- Task statement: Every line of the material must be restated exactly, though not its pictures.

※

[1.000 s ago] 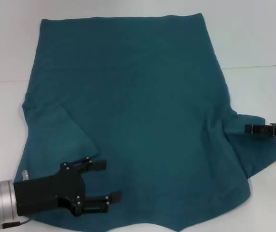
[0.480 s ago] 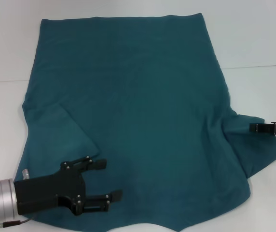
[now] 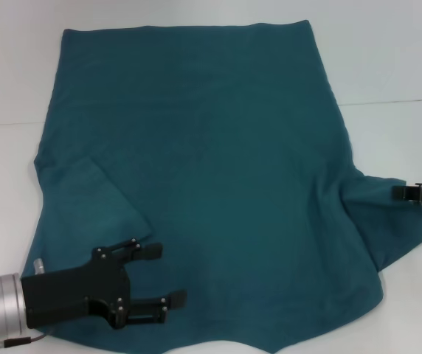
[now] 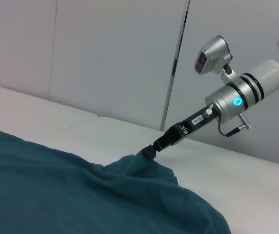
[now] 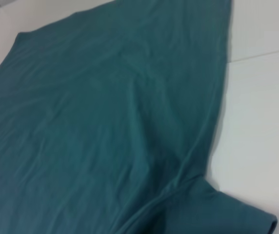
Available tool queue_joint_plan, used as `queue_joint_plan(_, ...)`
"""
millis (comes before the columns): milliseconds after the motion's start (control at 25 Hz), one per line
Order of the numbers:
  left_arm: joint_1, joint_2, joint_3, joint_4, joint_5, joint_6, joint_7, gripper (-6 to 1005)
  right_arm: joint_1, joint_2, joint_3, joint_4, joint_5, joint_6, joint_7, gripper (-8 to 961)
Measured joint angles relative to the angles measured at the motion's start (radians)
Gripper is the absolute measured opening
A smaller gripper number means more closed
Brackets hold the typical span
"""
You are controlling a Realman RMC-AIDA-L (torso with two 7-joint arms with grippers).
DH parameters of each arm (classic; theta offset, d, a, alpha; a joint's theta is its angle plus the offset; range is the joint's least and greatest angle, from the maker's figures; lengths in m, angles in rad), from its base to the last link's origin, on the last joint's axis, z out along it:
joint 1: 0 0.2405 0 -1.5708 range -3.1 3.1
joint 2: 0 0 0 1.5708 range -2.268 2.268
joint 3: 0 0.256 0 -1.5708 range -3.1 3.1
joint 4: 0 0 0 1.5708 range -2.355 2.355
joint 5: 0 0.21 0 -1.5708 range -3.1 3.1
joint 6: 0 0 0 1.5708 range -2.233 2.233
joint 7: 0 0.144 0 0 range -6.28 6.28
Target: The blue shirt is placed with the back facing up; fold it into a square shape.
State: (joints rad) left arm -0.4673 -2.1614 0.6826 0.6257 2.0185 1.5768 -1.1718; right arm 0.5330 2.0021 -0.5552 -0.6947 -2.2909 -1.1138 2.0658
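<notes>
The right gripper (image 3: 406, 192) pinches the blue shirt (image 3: 211, 169) sleeve; lift it gently, fold inward; left gripper (image 3: 168, 275) waits open nearby.

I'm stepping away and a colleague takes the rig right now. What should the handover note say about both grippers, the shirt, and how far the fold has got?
Left gripper: open, hovering over the near left part of the blue shirt, holding nothing.
Right gripper: at the right sleeve's edge; whether it grips the fabric can't be told.
Shirt: spread plain side up on the white table. The left sleeve is already folded onto the body; the right sleeve is spread out on the table.
Done: left sleeve fold.
Left: fold the right sleeve in, then fold the body into a square.
</notes>
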Motion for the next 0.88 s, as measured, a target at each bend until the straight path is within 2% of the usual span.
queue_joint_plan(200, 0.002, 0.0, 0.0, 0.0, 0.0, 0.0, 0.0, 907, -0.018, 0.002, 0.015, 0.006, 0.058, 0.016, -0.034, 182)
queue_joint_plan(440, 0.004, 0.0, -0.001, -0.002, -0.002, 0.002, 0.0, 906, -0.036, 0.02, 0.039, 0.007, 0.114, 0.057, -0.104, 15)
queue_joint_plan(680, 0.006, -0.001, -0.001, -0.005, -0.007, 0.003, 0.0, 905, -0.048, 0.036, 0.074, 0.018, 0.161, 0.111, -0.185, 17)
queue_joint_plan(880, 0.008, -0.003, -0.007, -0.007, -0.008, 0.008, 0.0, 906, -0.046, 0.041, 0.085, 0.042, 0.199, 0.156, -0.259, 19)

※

- Reply:
[1.000 s ago] 
[0.480 s ago] 
[now] 
[now] 
[now] 
Available tool queue_joint_plan, used as `queue_joint_plan(_, ...)`
"""
millis (comes before the columns): milliseconds after the motion's start (control at 25 Hz), one per line
Order of the numbers:
  left_arm: joint_1, joint_2, joint_3, joint_4, joint_5, joint_6, joint_7, gripper (-6 to 1005)
  right_arm: joint_1, joint_2, joint_3, joint_4, joint_5, joint_6, joint_7, gripper (-8 to 961)
Measured joint angles relative to the angles measured at the motion's start (radians)
Gripper is the absolute measured opening
A smaller gripper number means more closed
Brackets hold the typical span
"""
You are controlling a Realman RMC-AIDA-L (torso with two 7-joint arms with grippers).
DH parameters of each arm (classic; theta offset, d, a, alpha; a joint's theta is its angle plus the offset; range is the joint's least and greatest angle, from the maker's figures; lengths in m, angles in rad), from its base to the last link's origin, on the last joint's axis, z out along it:
joint 1: 0 0.2405 0 -1.5708 range -3.1 3.1
joint 2: 0 0 0 1.5708 range -2.268 2.268
joint 3: 0 0.256 0 -1.5708 range -3.1 3.1
joint 4: 0 0 0 1.5708 range -2.355 2.355
joint 5: 0 0.21 0 -1.5708 range -3.1 3.1
joint 6: 0 0 0 1.5708 range -2.233 2.233
joint 7: 0 0.144 0 0 range -6.28 6.28
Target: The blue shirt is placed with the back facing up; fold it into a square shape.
State: (joints rad) left arm -0.4673 -2.1614 0.6826 0.6257 2.0185 1.5768 -1.1718; right arm 0.5330 2.0021 -0.5552 -0.6947 -2.2909 -1.1138 2.0658
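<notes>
The right gripper (image 3: 406, 192) pinches the blue shirt (image 3: 211, 169) sleeve; lift it gently, fold inward; left gripper (image 3: 168, 275) waits open nearby.

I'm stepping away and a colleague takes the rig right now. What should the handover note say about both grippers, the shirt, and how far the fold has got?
Left gripper: open, hovering over the near left part of the blue shirt, holding nothing.
Right gripper: at the right sleeve's edge; whether it grips the fabric can't be told.
Shirt: spread plain side up on the white table. The left sleeve is already folded onto the body; the right sleeve is spread out on the table.
Done: left sleeve fold.
Left: fold the right sleeve in, then fold the body into a square.
</notes>
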Motion for the next 0.88 s, as measured, a target at each bend until the straight path is within 2% of the usual span.
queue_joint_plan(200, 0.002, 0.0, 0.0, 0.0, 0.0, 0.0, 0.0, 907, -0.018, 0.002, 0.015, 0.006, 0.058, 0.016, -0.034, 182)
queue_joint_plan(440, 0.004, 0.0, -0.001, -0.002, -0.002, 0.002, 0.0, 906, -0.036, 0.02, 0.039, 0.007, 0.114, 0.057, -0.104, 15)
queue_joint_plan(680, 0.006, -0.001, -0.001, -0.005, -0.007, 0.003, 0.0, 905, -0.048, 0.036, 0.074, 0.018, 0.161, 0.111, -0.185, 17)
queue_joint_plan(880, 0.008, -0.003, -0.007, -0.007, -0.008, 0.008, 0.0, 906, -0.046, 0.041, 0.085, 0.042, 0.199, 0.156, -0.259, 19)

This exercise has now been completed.